=== GOAL OF THE EXERCISE ===
The entries shown below should be output exactly as they appear.

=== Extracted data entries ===
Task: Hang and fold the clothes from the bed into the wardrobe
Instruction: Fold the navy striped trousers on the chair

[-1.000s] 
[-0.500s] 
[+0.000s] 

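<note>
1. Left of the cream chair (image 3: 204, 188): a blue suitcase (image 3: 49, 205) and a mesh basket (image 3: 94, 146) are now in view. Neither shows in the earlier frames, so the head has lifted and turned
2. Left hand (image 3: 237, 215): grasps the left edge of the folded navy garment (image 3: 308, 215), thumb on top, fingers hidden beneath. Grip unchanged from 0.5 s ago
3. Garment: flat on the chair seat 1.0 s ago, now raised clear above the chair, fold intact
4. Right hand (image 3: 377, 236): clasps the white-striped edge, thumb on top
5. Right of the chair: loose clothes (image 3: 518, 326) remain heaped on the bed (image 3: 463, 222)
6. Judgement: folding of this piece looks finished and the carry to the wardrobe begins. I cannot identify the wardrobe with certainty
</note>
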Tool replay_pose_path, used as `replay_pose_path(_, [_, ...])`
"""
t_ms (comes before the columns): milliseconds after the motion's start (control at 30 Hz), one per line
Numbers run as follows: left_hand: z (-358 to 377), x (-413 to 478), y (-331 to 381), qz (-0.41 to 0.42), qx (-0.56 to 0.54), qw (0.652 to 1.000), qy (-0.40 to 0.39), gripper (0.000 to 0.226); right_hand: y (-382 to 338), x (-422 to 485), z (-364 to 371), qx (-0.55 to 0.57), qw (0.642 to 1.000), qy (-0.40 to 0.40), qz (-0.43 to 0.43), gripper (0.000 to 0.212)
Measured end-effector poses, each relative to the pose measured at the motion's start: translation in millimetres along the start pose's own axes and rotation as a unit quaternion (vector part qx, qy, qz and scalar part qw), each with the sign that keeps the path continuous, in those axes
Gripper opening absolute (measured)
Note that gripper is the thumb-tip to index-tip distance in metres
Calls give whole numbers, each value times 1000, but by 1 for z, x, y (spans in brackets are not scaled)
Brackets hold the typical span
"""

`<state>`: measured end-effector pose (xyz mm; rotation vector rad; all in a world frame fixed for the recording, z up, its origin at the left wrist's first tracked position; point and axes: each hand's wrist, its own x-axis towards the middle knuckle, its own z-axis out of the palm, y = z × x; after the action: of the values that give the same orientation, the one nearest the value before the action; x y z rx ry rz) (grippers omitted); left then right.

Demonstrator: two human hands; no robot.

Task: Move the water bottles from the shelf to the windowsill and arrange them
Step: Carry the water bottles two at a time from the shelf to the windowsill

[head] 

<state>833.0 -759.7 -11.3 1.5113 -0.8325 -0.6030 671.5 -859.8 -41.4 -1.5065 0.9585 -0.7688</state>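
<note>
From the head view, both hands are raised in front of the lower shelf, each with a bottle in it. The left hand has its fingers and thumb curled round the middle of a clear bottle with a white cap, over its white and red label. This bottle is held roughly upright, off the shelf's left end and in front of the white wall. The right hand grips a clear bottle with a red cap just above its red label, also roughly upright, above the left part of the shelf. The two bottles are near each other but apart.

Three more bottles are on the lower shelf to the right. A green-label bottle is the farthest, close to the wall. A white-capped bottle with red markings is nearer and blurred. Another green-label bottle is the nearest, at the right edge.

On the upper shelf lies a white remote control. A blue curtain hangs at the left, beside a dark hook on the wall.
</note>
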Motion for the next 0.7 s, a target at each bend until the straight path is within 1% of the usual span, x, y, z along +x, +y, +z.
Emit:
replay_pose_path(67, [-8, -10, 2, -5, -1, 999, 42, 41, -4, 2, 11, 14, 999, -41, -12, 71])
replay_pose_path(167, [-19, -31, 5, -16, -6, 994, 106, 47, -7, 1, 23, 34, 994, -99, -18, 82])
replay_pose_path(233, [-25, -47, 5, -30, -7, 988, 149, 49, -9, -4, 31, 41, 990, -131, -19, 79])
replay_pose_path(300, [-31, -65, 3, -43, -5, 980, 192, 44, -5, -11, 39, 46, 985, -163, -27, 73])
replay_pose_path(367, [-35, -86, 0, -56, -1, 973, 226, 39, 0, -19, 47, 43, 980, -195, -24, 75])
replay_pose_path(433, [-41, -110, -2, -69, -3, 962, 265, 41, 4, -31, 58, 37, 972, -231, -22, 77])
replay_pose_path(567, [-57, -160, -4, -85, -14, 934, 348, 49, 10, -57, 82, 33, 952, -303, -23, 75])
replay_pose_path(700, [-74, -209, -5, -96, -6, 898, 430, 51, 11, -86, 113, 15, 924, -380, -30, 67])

=== COMPLETED EXERCISE ===
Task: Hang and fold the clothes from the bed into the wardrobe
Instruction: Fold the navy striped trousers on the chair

[-1.000s] 
[-0.500s] 
[+0.000s] 

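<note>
1. Left of the cream chair (image 3: 204, 188): a blue suitcase (image 3: 49, 205) and a mesh basket (image 3: 94, 146) are now in view. Neither shows in the earlier frames, so the head has lifted and turned
2. Left hand (image 3: 237, 215): grasps the left edge of the folded navy garment (image 3: 308, 215), thumb on top, fingers hidden beneath. Grip unchanged from 0.5 s ago
3. Garment: flat on the chair seat 1.0 s ago, now raised clear above the chair, fold intact
4. Right hand (image 3: 377, 236): clasps the white-striped edge, thumb on top
5. Right of the chair: loose clothes (image 3: 518, 326) remain heaped on the bed (image 3: 463, 222)
6. Judgement: folding of this piece looks finished and the carry to the wardrobe begins. I cannot identify the wardrobe with certainty
</note>
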Tool replay_pose_path, used as `replay_pose_path(_, [_, ...])`
"""
t_ms (comes before the columns): milliseconds after the motion's start (control at 30 Hz), one per line
Numbers run as follows: left_hand: z (-358 to 377), x (-413 to 478), y (-331 to 381), qz (-0.41 to 0.42), qx (-0.56 to 0.54), qw (0.652 to 1.000), qy (-0.40 to 0.39), gripper (0.000 to 0.226); right_hand: y (-382 to 338), x (-422 to 485), z (-364 to 371), qx (-0.55 to 0.57), qw (0.642 to 1.000), qy (-0.40 to 0.40), qz (-0.43 to 0.43), gripper (0.000 to 0.212)
Measured end-effector poses, each relative to the pose measured at the motion's start: translation in millimetres along the start pose's own axes and rotation as a unit quaternion (vector part qx, qy, qz and scalar part qw), each with the sign that keeps the path continuous, in those axes
Gripper opening absolute (measured)
Note that gripper is the thumb-tip to index-tip distance in metres
Calls give whole numbers, each value times 1000, but by 1 for z, x, y (spans in brackets are not scaled)
Brackets hold the typical span
"""

`<state>`: measured end-effector pose (xyz mm; rotation vector rad; all in a world frame fixed for the recording, z up, its origin at the left wrist's first tracked position; point and axes: each hand's wrist, its own x-axis towards the middle knuckle, its own z-axis out of the palm, y = z × x; after the action: of the values that give the same orientation, the one nearest the value before the action; x y z rx ry rz) (grippers omitted); left then right.

Demonstrator: two human hands; no robot.

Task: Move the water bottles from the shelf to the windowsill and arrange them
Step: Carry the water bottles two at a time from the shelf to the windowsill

[head] 

<state>833.0 -759.7 -11.3 1.5113 -0.8325 -0.6030 671.5 -859.8 -41.4 -1.5065 0.9585 -0.7688</state>
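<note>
From the head view, both hands are raised in front of the lower shelf, each with a bottle in it. The left hand has its fingers and thumb curled round the middle of a clear bottle with a white cap, over its white and red label. This bottle is held roughly upright, off the shelf's left end and in front of the white wall. The right hand grips a clear bottle with a red cap just above its red label, also roughly upright, above the left part of the shelf. The two bottles are near each other but apart.

Three more bottles are on the lower shelf to the right. A green-label bottle is the farthest, close to the wall. A white-capped bottle with red markings is nearer and blurred. Another green-label bottle is the nearest, at the right edge.

On the upper shelf lies a white remote control. A blue curtain hangs at the left, beside a dark hook on the wall.
</note>
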Motion for the next 0.7 s, a target at each bend until the straight path is within 1% of the usual span, x, y, z along +x, +y, +z.
Emit:
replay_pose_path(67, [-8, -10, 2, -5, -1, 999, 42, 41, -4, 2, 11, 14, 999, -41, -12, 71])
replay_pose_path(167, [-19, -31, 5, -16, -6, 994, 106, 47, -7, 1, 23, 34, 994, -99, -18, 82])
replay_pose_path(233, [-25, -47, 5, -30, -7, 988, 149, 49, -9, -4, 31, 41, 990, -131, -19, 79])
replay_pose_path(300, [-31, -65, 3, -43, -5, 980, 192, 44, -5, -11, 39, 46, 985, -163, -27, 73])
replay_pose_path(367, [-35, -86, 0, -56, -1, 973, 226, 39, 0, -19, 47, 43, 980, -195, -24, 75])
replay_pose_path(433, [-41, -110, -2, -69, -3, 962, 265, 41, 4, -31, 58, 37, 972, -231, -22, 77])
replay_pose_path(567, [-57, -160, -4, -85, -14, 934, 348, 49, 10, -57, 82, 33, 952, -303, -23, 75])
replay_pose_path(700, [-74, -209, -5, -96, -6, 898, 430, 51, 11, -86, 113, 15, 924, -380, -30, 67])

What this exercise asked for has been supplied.